After that, Paul wanted to go see some gas station made from 3 trees.
I had convinced Paul that there was an actual fort in Fort Bragg. I even told him about the field trip they took us on in elementary school. So we set that as our new destination.
On the way we stopped at a skivey rest area where I took one step out of the car and fell on my ass. Luckily my bad arm kept me from doing a full face plant. I just kind of laid on the ground laughing. Some white trash lady smoking outside her rv was giving me hard looks.
Paul is so used to my inherent clumsiness, that there was only a brief flash of annoyance across his face before he helped me up.
Back on the road. Made it Fort Bragg. Drove along the coastline searching for the actual fort. Stopped to consult the map at a potential murder site.

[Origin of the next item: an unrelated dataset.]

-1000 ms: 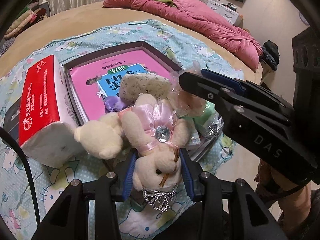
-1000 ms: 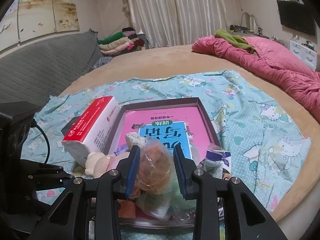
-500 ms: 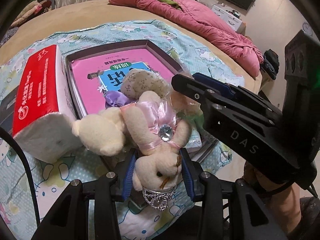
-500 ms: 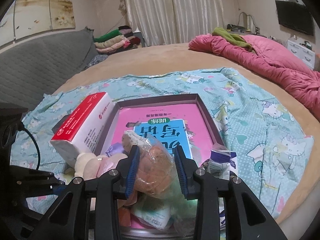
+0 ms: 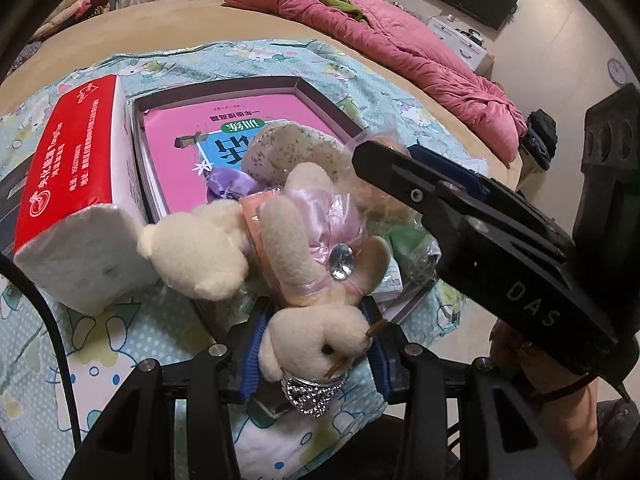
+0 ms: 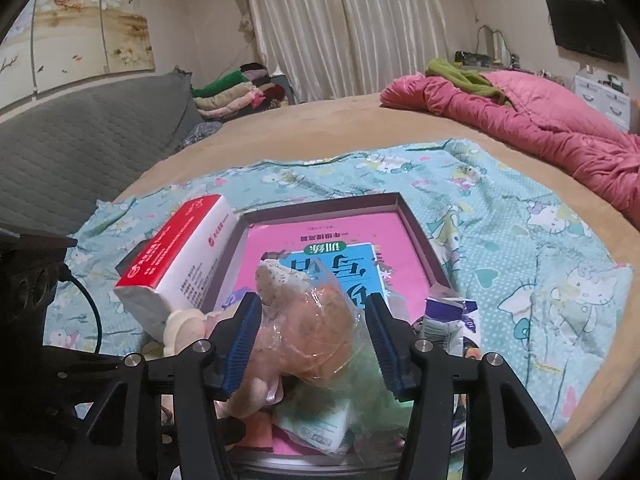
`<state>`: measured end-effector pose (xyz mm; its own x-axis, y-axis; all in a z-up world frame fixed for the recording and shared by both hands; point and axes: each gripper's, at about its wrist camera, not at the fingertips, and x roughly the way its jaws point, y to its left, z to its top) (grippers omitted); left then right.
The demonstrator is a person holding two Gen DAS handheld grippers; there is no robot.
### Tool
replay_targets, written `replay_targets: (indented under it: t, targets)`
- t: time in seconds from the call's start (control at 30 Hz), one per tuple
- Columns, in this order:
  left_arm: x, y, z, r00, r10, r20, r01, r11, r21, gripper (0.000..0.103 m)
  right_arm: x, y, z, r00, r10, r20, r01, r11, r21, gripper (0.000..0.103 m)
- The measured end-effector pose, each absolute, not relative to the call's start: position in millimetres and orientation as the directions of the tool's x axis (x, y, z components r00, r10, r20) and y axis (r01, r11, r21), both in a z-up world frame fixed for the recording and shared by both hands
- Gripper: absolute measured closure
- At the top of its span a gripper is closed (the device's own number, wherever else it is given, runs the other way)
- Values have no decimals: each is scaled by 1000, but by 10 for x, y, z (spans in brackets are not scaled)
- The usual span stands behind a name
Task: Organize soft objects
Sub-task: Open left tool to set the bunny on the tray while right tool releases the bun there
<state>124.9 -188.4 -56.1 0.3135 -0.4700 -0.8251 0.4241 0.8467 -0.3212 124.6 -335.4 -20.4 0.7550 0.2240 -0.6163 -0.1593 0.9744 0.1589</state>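
The left claw (image 5: pixel 314 354) points steeply down, its blue pads pressed on the head of the cream plush rabbit (image 5: pixel 316 264). The right claw (image 6: pixel 316 344) reaches in from the rabbit's right; its jaws have just been opening, pads clear of the bagged brown toy (image 6: pixel 320 332) between them

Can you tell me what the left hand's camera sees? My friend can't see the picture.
The left gripper is shut on the head of a cream plush bunny in a pink ribbon dress, over the near edge of a shallow box holding a pink book. A red tissue pack lies left; the right gripper reaches in from the right.
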Motion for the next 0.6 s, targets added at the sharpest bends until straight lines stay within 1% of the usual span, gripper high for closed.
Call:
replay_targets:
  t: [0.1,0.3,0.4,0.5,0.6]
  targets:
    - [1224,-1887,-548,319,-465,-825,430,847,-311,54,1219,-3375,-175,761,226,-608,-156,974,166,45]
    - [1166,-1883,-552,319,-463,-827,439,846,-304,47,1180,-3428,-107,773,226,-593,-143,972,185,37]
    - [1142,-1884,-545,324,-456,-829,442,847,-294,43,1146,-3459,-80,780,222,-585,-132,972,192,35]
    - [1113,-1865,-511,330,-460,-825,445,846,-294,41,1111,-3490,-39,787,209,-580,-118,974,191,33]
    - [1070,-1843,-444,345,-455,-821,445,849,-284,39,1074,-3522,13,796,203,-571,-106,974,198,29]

Realized it was fort Ross that I had been to as a kid, not fort Bragg. Oops. Passed 3 creepy psycho beachside hotels that I wanted to stay at. All had hot tubs. Paul deemed them " not creepy enough" so we decided to visit the tattoo museum while we were I'm town. This was still boring to me, but mostly because I had seem a two headed devil baby in a store window as we were walking and I became obsessed with getting it.

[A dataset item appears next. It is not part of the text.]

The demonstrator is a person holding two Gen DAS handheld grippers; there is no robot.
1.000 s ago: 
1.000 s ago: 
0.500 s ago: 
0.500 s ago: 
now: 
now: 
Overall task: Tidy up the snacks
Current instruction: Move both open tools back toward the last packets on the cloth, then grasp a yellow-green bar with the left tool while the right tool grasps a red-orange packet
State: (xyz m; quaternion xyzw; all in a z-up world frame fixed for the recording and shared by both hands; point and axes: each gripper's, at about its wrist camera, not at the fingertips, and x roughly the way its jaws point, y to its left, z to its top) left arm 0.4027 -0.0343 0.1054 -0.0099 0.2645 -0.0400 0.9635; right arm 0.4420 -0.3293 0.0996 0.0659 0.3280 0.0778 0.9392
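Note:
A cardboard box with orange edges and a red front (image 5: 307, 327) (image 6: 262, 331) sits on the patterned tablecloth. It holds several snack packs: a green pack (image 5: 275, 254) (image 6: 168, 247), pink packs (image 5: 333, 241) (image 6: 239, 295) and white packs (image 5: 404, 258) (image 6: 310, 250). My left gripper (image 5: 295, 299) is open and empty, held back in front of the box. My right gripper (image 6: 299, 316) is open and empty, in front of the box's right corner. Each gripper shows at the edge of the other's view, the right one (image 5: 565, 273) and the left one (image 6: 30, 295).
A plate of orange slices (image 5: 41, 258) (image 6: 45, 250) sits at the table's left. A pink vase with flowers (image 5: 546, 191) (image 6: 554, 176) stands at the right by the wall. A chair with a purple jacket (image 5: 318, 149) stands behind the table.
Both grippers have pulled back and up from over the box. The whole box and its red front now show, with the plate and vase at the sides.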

(he wants me to mention that there was a huge anatomically correct charcoal drawing of a naked lady in another window)
" I want the two headed baby!". I hissed.
Paul was busy analyzing the antique tattoo machines and marveling over the fact that the technology hadn't changed since the 20s. He's kind of an electronics nerd.
Finally drug him away and to the two headed demon baby store. Bought one from some excessively stoned sales girls.
It's so awesome! Don't be jealous.
So seems how there was no fort to visit our new plan was to hit up starbucks #2 and head to some place called Piercy by nightfall.
We drove down highway one and the coast was really pretty although I'm so not into that sort of thing
Of course I had to get devil baby shots at the beach.
We drove past a sad seaside cemetery with a broken down sign. Right next to a KOA. I made Paul turn around and go back.
We kept driving. Paul hates my hipstamatic app. Hates it! Even tried to talk me into bringing my REAL camera. But somewhere along the way he started to even like it. Then he was nagging me to take pictures of everything.
"look theres a log with a hole in it"
"take a picture of that tsunami warning sign"
"theres a dead squirrel in the road. Do you want a picture?".
"no, I see enough of those when I'm driving to work and back."
He was quiet for a second.
"maybe I've been watching too much Dual Survival, but I keep thinking we should go back and get it. We could use it's fur, meat, use it for bait, whatever"
And this was all before 5 o'clock.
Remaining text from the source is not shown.